* _WHAT TO PRODUCE_
Take the lines below from the one with "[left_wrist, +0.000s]" through the one with "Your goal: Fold" and print only them, exactly. Don't print the pictures.
----
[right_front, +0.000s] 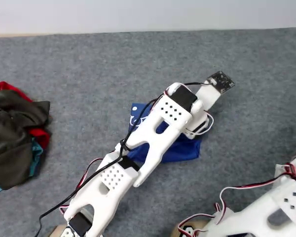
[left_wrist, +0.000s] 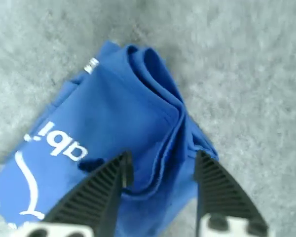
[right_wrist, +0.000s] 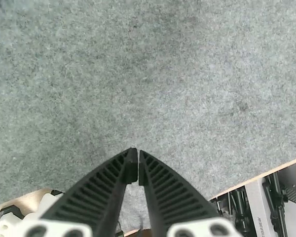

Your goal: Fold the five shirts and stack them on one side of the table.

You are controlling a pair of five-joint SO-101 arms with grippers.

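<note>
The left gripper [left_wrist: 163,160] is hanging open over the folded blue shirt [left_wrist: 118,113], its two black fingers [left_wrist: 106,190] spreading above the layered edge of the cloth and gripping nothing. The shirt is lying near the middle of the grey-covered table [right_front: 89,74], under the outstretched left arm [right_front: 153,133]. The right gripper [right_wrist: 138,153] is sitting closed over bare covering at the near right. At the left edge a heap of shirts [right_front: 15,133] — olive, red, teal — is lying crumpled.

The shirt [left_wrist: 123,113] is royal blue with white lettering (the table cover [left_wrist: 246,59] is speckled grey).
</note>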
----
* _RESULT BELOW_
[left_wrist, +0.000s] 
[right_wrist, +0.000s] 

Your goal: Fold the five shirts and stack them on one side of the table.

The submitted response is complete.